* Problem statement *
One line at a time, check the entries below for the word "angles", and copy each line that has it.
--------------------------------
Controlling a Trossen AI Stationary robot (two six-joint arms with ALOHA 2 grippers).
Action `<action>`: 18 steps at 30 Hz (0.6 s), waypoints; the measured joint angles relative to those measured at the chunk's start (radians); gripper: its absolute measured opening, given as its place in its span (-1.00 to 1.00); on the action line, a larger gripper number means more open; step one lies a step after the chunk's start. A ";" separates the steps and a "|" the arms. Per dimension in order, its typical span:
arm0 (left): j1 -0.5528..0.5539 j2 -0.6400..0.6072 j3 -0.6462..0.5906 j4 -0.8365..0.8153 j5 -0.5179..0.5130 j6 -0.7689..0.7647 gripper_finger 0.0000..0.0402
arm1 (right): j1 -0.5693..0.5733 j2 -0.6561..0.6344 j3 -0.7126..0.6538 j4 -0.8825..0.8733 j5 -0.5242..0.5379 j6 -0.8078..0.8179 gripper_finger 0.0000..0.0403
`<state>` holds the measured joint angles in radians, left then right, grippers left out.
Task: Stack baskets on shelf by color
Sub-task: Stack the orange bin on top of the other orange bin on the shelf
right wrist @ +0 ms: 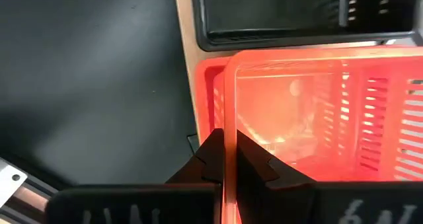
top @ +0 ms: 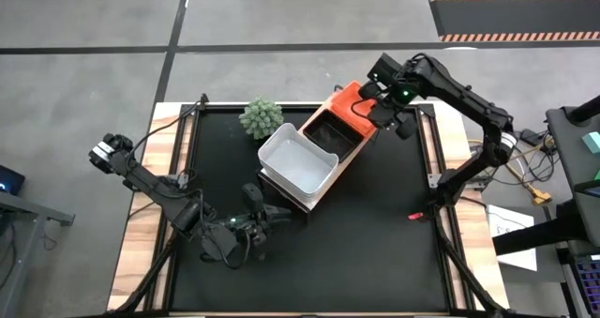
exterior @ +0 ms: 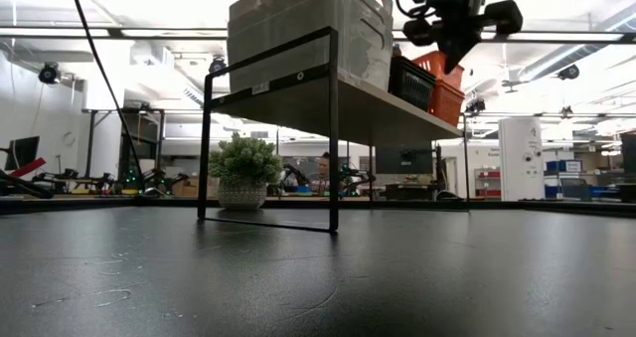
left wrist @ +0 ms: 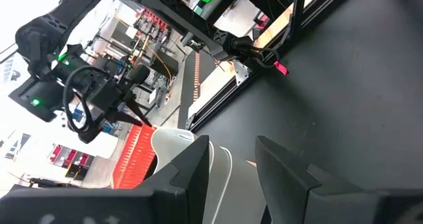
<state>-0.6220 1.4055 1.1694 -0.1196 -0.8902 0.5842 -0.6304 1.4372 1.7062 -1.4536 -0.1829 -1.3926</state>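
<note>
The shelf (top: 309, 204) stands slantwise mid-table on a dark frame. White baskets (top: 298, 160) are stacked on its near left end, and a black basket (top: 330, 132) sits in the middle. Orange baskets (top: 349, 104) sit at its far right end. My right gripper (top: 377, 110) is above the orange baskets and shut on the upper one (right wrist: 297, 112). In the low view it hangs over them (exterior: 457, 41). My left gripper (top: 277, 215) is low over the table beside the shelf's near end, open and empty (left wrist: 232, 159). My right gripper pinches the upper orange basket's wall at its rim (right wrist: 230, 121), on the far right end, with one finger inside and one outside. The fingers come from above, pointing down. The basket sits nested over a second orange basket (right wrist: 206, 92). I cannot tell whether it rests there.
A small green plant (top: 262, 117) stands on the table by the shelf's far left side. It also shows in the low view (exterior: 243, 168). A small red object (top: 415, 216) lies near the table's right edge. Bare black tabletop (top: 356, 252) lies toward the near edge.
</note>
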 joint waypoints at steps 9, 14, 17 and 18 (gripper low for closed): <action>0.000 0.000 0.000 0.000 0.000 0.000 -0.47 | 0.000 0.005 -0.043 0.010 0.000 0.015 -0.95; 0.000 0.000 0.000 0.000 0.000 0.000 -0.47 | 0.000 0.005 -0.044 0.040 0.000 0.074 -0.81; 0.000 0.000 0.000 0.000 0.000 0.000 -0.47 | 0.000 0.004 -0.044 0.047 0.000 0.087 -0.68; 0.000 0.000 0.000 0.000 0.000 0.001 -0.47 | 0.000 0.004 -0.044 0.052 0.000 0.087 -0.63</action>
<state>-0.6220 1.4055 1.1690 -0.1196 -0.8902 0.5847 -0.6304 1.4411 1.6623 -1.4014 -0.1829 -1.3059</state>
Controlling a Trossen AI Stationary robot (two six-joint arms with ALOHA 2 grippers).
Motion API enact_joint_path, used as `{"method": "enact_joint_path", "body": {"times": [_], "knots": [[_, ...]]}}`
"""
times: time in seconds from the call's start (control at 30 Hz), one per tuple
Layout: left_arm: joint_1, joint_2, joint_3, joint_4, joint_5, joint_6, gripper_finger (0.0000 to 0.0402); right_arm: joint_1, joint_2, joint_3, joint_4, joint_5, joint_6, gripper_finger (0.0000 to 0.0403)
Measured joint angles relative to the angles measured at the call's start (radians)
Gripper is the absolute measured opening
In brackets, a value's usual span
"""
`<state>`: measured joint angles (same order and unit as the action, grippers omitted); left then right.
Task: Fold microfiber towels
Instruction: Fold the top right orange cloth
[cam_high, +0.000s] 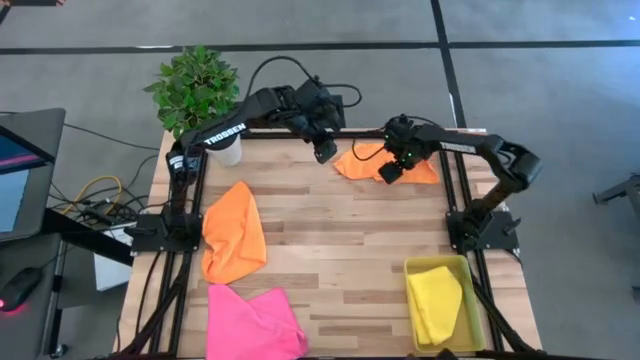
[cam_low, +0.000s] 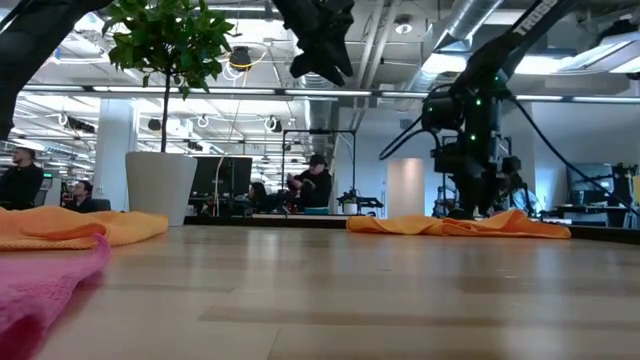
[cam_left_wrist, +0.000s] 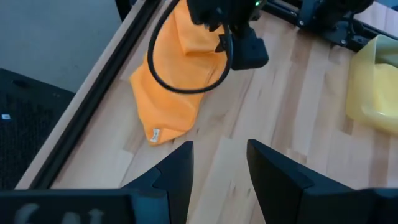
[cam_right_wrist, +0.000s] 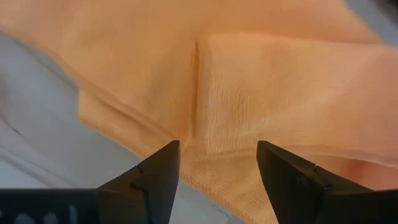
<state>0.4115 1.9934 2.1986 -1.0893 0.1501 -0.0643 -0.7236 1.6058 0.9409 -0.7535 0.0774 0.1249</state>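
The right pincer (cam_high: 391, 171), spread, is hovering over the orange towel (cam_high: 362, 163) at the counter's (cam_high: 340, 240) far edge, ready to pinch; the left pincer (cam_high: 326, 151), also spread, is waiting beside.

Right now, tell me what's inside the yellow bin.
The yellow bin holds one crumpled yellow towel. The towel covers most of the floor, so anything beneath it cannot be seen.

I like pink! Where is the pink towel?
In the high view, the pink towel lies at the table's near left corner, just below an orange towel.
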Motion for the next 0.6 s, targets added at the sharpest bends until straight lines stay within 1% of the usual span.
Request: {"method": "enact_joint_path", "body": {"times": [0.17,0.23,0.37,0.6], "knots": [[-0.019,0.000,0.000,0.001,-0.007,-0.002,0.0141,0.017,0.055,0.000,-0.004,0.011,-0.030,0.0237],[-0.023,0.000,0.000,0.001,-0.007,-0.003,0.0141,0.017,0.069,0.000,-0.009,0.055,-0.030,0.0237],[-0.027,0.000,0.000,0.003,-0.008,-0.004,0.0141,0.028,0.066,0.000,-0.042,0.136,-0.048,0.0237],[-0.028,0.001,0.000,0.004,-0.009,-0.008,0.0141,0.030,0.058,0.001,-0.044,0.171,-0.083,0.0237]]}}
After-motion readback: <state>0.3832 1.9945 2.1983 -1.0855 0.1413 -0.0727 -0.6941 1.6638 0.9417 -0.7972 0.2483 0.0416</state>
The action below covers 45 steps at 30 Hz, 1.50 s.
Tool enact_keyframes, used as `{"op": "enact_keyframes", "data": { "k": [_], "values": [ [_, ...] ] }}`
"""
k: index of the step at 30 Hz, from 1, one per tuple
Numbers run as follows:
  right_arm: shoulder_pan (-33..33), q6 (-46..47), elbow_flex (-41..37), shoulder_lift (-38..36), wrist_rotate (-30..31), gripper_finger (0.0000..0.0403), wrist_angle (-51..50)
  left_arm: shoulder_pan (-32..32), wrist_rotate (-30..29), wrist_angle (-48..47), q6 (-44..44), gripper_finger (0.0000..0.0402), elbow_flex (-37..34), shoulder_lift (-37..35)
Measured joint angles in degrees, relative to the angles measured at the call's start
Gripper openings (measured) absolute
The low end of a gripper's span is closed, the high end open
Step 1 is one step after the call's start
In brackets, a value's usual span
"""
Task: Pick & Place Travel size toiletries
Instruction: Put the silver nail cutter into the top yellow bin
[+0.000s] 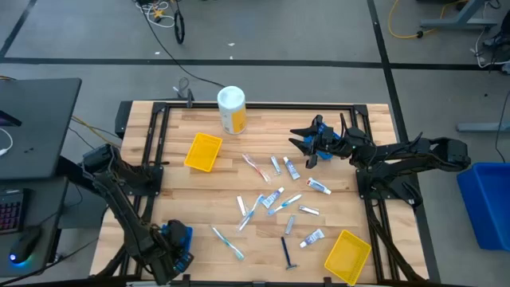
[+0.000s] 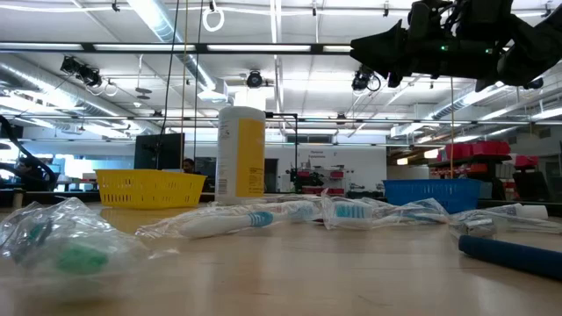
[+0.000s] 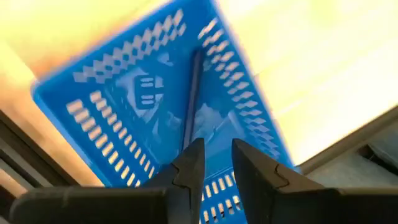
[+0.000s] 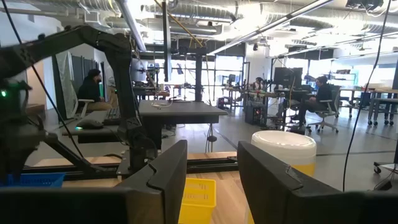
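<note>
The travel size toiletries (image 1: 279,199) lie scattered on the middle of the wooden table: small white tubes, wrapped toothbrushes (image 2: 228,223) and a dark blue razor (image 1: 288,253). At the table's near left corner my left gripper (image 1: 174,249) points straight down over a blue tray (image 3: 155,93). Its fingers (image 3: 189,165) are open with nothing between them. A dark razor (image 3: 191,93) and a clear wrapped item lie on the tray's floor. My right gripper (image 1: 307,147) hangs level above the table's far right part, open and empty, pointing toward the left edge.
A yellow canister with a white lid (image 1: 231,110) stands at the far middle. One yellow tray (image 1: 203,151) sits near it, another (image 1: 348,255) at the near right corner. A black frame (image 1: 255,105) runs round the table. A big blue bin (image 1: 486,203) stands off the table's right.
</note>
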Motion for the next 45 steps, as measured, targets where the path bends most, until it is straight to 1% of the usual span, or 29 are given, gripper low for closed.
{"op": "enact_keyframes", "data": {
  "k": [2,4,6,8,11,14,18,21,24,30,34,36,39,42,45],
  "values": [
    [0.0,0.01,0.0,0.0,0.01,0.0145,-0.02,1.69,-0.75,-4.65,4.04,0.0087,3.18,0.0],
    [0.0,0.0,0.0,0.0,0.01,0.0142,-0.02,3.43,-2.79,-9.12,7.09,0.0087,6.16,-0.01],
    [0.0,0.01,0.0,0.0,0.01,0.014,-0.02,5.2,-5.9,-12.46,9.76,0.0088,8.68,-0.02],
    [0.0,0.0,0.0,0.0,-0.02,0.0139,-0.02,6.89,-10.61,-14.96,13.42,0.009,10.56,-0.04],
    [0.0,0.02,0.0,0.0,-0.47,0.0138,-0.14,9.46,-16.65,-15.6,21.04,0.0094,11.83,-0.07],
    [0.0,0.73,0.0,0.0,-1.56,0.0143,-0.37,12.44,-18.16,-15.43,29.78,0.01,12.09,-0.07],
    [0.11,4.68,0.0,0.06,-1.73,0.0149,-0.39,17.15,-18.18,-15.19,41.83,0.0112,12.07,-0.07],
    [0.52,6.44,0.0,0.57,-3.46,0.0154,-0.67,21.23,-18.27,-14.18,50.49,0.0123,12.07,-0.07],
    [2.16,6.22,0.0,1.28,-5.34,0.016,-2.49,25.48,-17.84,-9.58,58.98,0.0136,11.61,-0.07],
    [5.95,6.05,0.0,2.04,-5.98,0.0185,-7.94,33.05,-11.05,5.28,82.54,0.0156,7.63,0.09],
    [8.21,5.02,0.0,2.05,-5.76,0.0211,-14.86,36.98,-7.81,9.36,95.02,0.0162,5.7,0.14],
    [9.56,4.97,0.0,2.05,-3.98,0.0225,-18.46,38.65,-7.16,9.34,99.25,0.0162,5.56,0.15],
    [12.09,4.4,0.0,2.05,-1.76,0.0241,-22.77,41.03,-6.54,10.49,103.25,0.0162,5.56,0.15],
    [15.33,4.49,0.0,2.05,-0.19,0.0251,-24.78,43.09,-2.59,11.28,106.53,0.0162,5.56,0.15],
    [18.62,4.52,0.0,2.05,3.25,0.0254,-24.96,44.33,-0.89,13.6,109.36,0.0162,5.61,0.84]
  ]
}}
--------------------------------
* Answer section *
Action `<action>`: 18 steps at 30 Hz (0.6 s), waypoints; the measured joint angles relative to those measured at the chunk's start (radians); gripper: its absolute measured opening, given as its place in its span (-1.00 to 1.00); on the action line, a larger gripper number means more open; step one lies a step after the chunk's start. A ";" separates the steps and a "|" the arms. Per dimension in order, its typical span:
`<state>` holds the measured joint angles in radians, left then right, grippers left out.
Measured joint angles relative to the angles measured at the call's start (radians)
`<state>`: measured joint angles (same order and unit as the action, grippers omitted); left then right.
Measured joint angles in degrees, relative to the angles measured at the call's start

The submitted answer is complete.